Primero, todos fueron lo que debemos calificar como presidentes “fuertes”. Todos creían que el presidente debía ser a la vez un símbolo y un líder (…). Segundo Todos se alinearon del lado del pueblo, de un ámbito de gobierno más amplio).
(¡Somos los únicos historiadores objetivos!)
El tercer criterio, ser un buen administrador y político, no es, según parece, una condición necesaria de acuerdo con Commager (la contradicción es suya). Pero el cuarto puede encontrarse en todos estos líderes. Es “sencillamente, sabiduría, sagacidad, inteligencia”. (De Franklin Roosevelt, ¡de Wilson!) Finalmente,
Hay un denominador común esencial que trasciende a todos los demás: todos los grandes presidentes eran hombres de principios, preparados para sacrificar la popularidad por lo que pensaban que era lo correcto.
Y así sigue. Está claro que el favorito de Commager es FDR. Aquí van algunas de las conclusiones de la historia acerca de FDR. Entre sus cualidades estaban
la honradez, la resolución, la fortaleza, la compasión, el sentido de la justicia (…).
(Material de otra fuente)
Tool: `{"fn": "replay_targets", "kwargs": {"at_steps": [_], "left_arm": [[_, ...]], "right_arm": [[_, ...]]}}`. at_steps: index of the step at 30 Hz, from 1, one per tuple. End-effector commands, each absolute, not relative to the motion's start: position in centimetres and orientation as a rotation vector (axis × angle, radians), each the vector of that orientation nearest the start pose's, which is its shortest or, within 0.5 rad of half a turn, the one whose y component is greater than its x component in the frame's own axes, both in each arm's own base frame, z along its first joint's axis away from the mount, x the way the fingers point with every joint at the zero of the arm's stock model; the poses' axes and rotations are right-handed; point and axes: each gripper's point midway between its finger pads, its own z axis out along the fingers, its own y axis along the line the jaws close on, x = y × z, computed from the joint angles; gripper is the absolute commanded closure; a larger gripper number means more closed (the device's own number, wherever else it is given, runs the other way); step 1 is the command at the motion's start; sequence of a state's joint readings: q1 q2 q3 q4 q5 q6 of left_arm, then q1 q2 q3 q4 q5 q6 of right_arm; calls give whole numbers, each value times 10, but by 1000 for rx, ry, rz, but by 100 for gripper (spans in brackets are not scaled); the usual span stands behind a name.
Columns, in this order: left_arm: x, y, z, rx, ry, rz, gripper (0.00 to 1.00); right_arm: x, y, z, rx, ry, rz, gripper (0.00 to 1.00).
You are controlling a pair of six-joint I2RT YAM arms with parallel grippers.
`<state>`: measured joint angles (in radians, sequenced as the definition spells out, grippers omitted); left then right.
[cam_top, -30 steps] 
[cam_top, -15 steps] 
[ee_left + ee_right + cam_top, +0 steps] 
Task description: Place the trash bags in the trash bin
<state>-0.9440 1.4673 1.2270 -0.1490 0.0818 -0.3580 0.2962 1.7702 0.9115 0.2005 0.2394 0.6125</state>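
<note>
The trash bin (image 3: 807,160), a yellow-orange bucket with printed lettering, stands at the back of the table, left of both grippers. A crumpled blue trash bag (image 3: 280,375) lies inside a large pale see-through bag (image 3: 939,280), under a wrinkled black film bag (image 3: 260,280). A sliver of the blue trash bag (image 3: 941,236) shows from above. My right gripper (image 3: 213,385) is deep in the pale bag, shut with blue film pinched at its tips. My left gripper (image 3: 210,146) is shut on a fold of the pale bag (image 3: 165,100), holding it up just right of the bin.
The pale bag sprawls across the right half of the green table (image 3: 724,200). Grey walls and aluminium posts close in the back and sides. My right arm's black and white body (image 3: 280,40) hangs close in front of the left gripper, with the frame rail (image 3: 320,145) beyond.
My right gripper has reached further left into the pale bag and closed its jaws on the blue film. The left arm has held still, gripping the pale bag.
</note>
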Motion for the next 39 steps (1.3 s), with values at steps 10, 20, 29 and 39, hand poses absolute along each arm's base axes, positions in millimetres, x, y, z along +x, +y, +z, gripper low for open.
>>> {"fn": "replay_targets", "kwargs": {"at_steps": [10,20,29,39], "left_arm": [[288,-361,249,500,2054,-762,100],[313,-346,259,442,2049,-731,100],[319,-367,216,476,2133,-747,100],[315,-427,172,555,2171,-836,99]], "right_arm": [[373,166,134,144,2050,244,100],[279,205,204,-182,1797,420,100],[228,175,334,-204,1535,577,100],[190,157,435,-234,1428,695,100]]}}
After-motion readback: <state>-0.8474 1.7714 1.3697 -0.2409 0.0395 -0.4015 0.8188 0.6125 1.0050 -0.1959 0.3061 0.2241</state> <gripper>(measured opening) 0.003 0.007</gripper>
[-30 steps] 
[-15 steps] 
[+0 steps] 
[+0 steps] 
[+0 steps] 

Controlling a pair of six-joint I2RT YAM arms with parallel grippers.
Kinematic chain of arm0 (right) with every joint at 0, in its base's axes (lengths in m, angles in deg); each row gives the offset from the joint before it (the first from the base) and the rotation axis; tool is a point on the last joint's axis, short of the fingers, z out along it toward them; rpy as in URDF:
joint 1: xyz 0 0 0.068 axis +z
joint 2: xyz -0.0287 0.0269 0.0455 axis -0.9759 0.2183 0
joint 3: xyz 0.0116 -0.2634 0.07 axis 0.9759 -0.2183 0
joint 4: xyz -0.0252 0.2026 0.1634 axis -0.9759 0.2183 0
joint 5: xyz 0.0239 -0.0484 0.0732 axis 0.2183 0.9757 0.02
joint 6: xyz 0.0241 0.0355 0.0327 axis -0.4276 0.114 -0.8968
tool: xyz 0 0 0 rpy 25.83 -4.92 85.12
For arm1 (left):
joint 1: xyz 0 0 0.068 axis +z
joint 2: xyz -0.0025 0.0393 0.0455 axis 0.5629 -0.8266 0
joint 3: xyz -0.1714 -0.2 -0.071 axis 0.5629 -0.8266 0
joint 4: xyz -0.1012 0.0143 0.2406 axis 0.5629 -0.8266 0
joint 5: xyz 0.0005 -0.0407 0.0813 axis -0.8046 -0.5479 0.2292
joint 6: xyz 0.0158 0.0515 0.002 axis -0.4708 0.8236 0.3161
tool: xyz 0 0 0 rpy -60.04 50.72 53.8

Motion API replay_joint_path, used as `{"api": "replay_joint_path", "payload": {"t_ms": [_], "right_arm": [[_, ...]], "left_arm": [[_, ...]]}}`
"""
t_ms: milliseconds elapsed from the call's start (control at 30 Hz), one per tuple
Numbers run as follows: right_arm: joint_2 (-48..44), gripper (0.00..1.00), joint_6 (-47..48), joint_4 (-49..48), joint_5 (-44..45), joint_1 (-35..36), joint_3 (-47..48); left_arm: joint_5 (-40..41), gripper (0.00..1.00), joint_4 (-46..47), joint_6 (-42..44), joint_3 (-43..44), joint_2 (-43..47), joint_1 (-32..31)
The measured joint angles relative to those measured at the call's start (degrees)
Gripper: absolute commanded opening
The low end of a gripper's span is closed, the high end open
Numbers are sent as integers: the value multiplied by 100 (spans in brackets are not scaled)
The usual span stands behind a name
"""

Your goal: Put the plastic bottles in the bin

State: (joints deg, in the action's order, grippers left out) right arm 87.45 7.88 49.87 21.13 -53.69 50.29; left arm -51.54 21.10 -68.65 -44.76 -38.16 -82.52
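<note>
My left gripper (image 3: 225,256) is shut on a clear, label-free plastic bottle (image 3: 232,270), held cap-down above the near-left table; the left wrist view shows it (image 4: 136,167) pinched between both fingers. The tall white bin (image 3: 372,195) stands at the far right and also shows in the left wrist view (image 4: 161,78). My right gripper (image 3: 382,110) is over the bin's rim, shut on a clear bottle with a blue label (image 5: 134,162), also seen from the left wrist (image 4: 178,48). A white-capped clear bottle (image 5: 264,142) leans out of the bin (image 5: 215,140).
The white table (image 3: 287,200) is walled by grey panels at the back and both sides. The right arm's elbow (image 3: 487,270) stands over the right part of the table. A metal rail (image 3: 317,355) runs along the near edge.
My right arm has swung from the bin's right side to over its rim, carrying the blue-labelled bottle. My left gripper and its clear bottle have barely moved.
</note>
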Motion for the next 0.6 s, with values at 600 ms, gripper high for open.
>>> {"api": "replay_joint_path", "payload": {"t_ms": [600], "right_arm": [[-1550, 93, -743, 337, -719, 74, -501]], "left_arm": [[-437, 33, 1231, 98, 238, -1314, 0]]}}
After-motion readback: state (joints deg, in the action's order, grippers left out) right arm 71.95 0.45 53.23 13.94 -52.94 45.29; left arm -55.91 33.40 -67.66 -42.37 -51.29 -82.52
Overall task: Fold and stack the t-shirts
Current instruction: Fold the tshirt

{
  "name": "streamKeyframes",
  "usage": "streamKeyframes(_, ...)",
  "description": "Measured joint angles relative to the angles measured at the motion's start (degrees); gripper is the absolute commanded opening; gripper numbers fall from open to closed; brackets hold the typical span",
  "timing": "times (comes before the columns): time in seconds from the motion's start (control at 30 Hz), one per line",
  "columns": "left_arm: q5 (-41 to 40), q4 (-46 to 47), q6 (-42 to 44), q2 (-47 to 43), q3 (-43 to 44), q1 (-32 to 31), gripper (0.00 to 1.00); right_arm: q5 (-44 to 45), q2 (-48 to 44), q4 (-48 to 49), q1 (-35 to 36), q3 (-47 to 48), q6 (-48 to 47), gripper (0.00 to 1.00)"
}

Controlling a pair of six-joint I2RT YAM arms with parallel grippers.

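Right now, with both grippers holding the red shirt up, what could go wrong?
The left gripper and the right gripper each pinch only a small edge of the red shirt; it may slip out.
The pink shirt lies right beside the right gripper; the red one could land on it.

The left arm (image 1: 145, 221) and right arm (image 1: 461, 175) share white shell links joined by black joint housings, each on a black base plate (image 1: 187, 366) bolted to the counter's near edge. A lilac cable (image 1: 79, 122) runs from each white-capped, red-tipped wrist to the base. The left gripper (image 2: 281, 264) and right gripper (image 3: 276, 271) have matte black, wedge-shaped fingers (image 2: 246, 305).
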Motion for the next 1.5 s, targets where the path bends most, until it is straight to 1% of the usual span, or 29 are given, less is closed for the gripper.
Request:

Qué razón tenía Franklin Roosevelt cuando decía: “La presidencia es eminentemente un lugar de liderazgo moral”.
Roosevelt estaba “dispuesto a poner los principios por encima de la política… y por encima de la popularidad”. La forma en que Commanger explica el extraordinario ejemplo de la lealtad de Roosevelt a los “principios” es interesante: “se arriesgó a perder las elecciones de 1940 forzando la Constitución a sus límites permisibles con el fin de ayudar a una Gran Bretaña acosada” frente a Alemania (énfasis añadido). “La historia”, añade Commanger, “le ha justificado”.
Esta es la pequeña fórmula de los historiadores famosos de sortear un hecho que, desde la edad dorada de la glorificación presidencial, se ha hecho de conocimiento común: que Roosevelt comprometió a Estados Unidos en la guerra contra Alemania mediante sus promesas a líderes extranjeros y sus órdenes a las fuerzas armadas estadounidenses en 1940 (como muy tarde), sin siquiera conocimiento de Congreso y en incumplimiento directo de sus promesas al pueblo estadounidense, al que trató como si fuera tonto. Ahora está establecido: como expresó C. Boothe Luce para siempre, “nos mintió en la guerra”.
Seguro que la honradez, como nos asegura Commager, fue una de las grandes virtudes de FDR. Y la mente de Eleanor era un modelo de claridad cartesiana. ¿De qué se trata? El desfasado sinsentido de Commager, enmascarado como conocimiento histórico, es lo que va a enseñarse a los niños en las escuelas públicas. Después de Vietnam y Nixon, los custodios profesionales de los empañados símbolos del estado estadounidense tienen pánico. Hacen lo que pueden para parchearlo, viejos proxenetas de una vieja prostituta vestida como historia. ¿Por cuánto tiempo?